A student asked me:
How can I boost my CV/portfolio while studying without exhausting myself in the process?
It’s practically not possible to do that. There’s 24 hours in a day, and if you want to do anything beyond academics, you will need to set aside time outside of your lessons to do that. It may mean less personal time, or less sleep (though I don’t recommend sleeping less). But the moral of the story is that something has to give way for you to be able to invest the time and energy for it.
One thing I did so that I didn’t exhaust myself too much would be to only take on projects I really enjoy. That way, I don’t find the work a chore, and I am very delighted to pour hours of my time on it.
In my first year of undergrad studies, I used to conduct language classes in the evenings after classes. It was fun (and earning money’s always fun), and my desire to teach better led me to read up more about different techniques for facilitation and public speaking.
From my second year onwards, I started to work as an undergraduate Research Assistant for one of my profs. And I was very passionate about the research area and that really helped me to grow and develop myself intellectually and academically in the process. I read hundreds of books, and I wasn’t complaining because I actually enjoyed it. And the research area overlapped with a lot of the modules that I took. So I didn’t actually have to read much for those modules because I already had the background knowledge and familiarity with many of those topics.
When I took over the leadership for the Philosophy Interest Group, I did a lot of work, but I wasn’t so exhausted nor did I consider it extra work because I thought it was a nice platform to make new friends and try to form a philosophical community, which was already something I personally aspired to make. So I never thought of it as extra work. I just did it because I enjoyed it and personally wanted those things.
And it’s only when I sit down to craft my CV did I realise, “Oh wow! I’ve done so much that boosted my portfolio!”
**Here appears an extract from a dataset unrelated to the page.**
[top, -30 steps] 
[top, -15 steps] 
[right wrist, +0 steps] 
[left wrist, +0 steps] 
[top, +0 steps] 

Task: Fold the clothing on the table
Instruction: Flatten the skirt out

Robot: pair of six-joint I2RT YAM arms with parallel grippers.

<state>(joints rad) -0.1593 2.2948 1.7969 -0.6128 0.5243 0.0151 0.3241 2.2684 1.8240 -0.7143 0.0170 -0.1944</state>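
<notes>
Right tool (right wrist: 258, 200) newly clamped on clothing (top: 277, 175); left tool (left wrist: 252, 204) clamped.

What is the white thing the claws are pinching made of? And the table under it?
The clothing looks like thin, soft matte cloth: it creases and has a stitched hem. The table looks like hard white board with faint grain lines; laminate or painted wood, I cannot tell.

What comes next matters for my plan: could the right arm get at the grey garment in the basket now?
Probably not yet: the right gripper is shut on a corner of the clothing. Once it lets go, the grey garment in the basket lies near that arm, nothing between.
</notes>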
Now, what’s the point in sharing all these?
If you noticed, I didn’t specifically go out of my way to do things to boost my portfolio. I just took on things I enjoyed doing because I wanted to do them. This is a more organic way, and more importantly, the portfolio/CV that I craft at the end of it all is a true reflection of who I am and what I want to do with my career. I want to build communities, make new friends, learn and read up about the stuff I enjoy, and just teach things that I enjoy teaching. These are things I would prioritise in my life, and they overlap with the kind of work that I want to do.
So the moral of the story is: find opportunities that you actually want to do, or create the opportunities yourself to do the things you want to do. Don’t just do stuff for the sake of adding to your portfolio, especially if it leads you to do things so grudgingly or hesitantly. And I say this because I’ve encountered people who want the achievements, but they don’t want to do the work, or they don’t enjoy the work.
And if you don’t know what to do, then just try anything and everything that comes your way. At least you’ll discover for yourself what you can orcannot do, and what you like or dislike doing.